To verify this, I'm thinking of shutting-down ovirt-provider-ovn service when a VM is using a pre-defined OVN network, and then try to run it. See how engine handle non-responding provider. Dan, do you have any other ideas for additional flow(s) that I should add to check for leaks?
The bug assignee is Dominik; questions should be directed to him. I suggest `kill -STOP pid-of-provider` (and -CONT to let it run again)
Just shutting-down the ovirt-provider-ovn is not enough, since this way the engine would just be unable to connect instead of running in a timeout. I would verify like this: 1. shutting-down ovirt-provider-ovn service 2. create a not responding replacement by: nc -k -l 9696
Dan's idea from comment #9 works, too.
Will trt(In reply to Dominik Holler from comment #11) > Dan's idea from comment #9 works, too. Will try both suggestions. Thanks for clarifying.
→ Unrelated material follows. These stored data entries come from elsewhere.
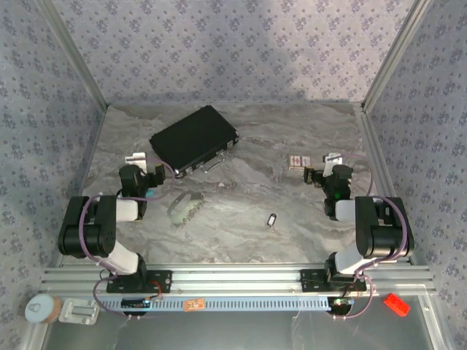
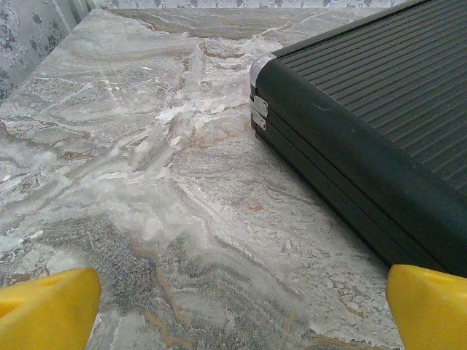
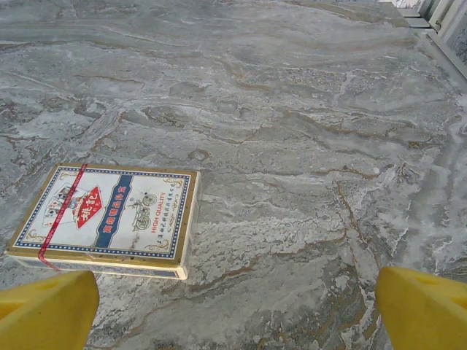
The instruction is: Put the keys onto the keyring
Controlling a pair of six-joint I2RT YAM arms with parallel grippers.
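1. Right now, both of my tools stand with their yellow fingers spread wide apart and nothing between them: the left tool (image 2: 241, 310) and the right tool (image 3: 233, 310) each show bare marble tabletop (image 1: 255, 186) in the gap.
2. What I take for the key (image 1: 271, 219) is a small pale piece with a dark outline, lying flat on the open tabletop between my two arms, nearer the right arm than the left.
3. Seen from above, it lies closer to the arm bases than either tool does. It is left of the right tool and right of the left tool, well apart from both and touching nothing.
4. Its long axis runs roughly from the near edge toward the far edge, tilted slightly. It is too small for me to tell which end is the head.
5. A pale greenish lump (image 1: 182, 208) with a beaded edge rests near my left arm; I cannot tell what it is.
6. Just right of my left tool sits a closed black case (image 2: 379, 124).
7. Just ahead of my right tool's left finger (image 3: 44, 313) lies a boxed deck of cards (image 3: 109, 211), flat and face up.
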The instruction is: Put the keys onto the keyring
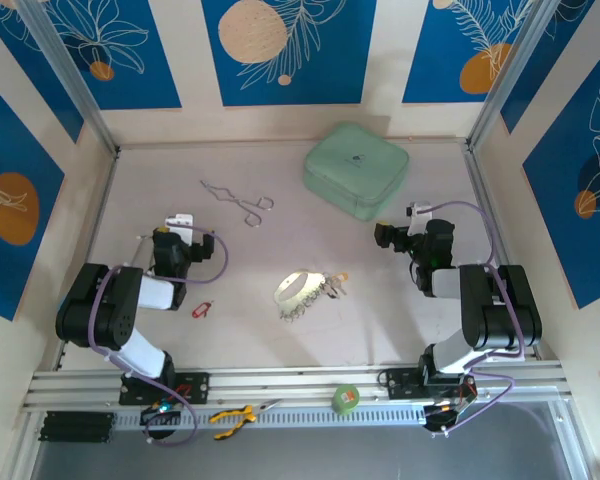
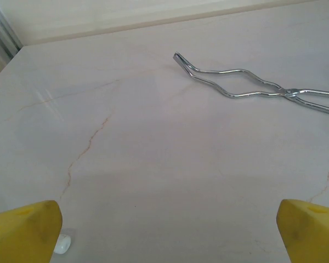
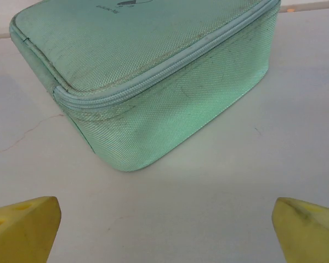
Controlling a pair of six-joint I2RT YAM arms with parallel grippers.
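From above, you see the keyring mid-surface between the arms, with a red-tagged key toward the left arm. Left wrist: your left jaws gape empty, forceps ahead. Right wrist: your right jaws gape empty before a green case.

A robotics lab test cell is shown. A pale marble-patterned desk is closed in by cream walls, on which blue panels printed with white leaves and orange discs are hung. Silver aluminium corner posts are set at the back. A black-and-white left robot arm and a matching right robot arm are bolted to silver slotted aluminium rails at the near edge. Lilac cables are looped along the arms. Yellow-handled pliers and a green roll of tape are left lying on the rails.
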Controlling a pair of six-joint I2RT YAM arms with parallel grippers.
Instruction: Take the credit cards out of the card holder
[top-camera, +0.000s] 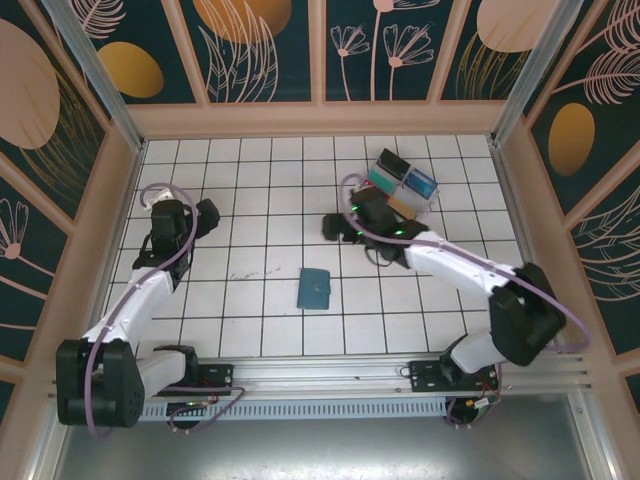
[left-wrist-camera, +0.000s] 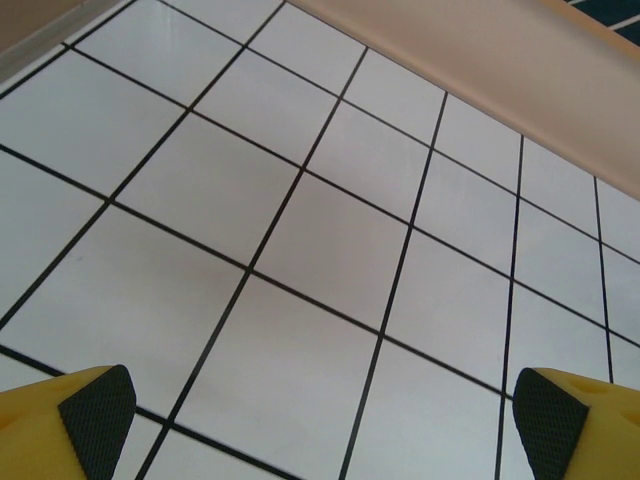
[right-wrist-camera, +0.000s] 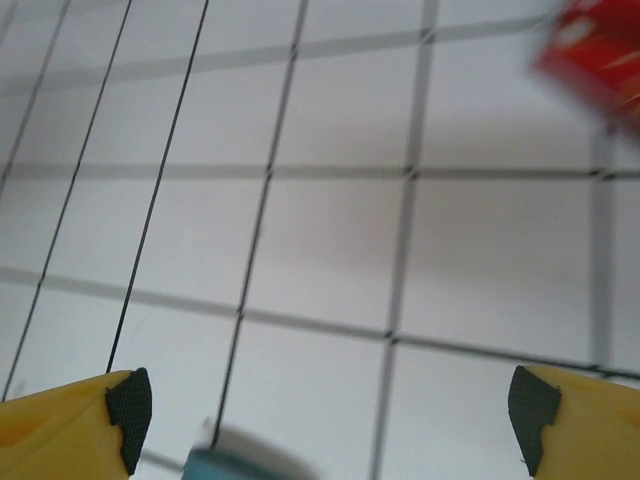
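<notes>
Two grippers hang over the white tiled table (top-camera: 260, 180), both with their jaws wide and nothing between them. The left gripper (top-camera: 207, 213) is toward the left edge, well apart from everything. In its wrist view, the left gripper (left-wrist-camera: 320, 420) has only bare tiles between its yellow, black-padded fingers (left-wrist-camera: 95, 410). It looks parked out of the way, leaving the middle free for the other arm.

The right gripper (top-camera: 333, 226) reaches in from the right side to a spot near the table's middle. It is a little beyond the card holder (top-camera: 315, 288) toward the far edge, and is not touching it. From the wrist, the right gripper (right-wrist-camera: 330, 415) is just as wide, and a blurred teal strip that I take for the card holder (right-wrist-camera: 240, 465) sits at the bottom of the view. The wide jaws suit an approach, with room to come down around the slim wallet.

The card holder lies flat, appears folded shut, and is nearer the near edge than the far one. The credit cards are probably inside it, so the task looks barely begun.

A clear tray (top-camera: 403, 180) with coloured compartments sits toward the far right corner, just behind the right arm. A red blur (right-wrist-camera: 595, 50) is at the top right of the right wrist view, and I cannot tell what it is.

No brand, label or writing can be read on the wallet or the tray.
</notes>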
Verified on: Red Hat Virtualization Manager Version: 4.1.1.3-0.1.el7 I get a generic "Failed to run VM" event, and while it waits for connection timeout, I get "Cannot run VM. Related operation is currently in progress" dialog box. I am opening another bug to change the event message to be more specific event like: "Failed to contact provider: <name>. Verify that it is listening and running".